**Task instructions:** Below are records; reproduce exactly the lines from the one that has "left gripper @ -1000" through the one that has "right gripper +", ends included, and nothing more.

**Input:**
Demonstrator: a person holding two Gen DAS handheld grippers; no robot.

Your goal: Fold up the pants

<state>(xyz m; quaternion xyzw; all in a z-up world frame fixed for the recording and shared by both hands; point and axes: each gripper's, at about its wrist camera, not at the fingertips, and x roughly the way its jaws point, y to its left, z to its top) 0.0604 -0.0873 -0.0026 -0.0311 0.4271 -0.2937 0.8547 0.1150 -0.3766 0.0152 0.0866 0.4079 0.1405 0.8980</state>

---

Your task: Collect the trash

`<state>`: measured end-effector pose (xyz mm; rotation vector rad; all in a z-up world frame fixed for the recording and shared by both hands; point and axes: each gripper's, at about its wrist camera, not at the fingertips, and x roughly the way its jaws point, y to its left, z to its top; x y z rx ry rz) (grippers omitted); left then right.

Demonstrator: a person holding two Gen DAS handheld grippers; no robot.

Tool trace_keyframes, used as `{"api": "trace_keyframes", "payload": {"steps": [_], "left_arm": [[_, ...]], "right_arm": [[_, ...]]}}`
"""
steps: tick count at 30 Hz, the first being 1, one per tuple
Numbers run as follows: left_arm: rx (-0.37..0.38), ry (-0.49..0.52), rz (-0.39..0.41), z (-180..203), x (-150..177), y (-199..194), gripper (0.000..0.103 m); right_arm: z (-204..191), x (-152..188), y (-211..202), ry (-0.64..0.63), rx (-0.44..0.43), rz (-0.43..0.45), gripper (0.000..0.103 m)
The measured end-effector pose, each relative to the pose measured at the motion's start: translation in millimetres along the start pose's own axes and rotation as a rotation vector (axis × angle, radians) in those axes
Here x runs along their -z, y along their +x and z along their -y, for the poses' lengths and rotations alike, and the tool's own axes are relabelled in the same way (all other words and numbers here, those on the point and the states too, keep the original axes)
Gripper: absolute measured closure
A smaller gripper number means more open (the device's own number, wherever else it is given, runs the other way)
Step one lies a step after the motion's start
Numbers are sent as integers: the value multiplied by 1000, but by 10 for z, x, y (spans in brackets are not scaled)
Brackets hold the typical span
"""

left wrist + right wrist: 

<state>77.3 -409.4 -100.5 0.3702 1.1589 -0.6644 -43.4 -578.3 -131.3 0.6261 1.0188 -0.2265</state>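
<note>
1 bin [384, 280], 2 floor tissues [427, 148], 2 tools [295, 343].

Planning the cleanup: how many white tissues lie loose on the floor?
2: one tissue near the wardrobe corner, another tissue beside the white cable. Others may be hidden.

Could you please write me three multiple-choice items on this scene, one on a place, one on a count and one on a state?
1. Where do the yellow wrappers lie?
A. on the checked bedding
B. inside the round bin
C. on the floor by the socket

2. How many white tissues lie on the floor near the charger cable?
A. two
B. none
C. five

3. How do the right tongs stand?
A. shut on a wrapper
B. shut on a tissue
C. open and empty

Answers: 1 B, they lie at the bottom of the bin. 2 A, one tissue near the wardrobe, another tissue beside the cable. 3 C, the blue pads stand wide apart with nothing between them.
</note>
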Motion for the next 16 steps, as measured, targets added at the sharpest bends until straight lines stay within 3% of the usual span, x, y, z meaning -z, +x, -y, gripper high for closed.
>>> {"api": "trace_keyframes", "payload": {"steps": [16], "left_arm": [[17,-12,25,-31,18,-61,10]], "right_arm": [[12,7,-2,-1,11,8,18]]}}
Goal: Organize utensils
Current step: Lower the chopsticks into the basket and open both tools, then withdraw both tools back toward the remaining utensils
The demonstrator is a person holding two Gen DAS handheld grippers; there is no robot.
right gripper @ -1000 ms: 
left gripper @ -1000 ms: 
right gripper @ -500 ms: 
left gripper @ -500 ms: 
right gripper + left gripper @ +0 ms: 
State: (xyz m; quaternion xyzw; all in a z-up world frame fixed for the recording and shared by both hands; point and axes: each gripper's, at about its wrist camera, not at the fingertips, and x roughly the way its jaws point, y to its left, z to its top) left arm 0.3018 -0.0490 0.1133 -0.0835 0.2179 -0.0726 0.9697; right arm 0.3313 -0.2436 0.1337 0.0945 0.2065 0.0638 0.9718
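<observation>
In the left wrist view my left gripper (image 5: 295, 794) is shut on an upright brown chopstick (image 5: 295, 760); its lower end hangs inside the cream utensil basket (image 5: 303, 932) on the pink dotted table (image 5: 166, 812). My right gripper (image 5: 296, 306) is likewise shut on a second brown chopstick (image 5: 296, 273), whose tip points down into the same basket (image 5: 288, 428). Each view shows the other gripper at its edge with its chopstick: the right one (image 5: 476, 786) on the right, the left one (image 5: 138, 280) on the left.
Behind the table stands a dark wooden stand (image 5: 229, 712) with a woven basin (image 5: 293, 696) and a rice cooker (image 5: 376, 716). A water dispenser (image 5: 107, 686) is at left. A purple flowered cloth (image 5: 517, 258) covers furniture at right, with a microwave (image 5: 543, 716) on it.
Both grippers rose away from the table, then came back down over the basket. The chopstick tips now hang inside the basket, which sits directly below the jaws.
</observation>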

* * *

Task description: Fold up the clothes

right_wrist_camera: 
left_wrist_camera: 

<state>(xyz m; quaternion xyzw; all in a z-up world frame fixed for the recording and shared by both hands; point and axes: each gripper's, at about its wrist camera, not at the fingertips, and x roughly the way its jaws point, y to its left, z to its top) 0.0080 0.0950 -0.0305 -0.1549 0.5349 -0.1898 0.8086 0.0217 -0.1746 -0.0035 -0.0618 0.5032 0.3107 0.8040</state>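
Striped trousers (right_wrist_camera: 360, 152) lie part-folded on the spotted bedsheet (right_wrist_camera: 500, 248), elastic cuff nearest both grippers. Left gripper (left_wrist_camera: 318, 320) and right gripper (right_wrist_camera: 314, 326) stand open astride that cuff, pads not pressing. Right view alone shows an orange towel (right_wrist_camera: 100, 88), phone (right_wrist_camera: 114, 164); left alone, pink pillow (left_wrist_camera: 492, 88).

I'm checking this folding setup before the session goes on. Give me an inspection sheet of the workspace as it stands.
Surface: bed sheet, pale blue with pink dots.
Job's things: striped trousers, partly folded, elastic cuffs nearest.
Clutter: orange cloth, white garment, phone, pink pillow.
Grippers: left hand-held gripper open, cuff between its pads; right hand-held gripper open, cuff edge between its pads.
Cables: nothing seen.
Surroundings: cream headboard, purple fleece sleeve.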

**Written response:**
left gripper @ -1000 ms: 
right gripper @ -500 ms: 
left gripper @ -500 ms: 
right gripper + left gripper @ +0 ms: 

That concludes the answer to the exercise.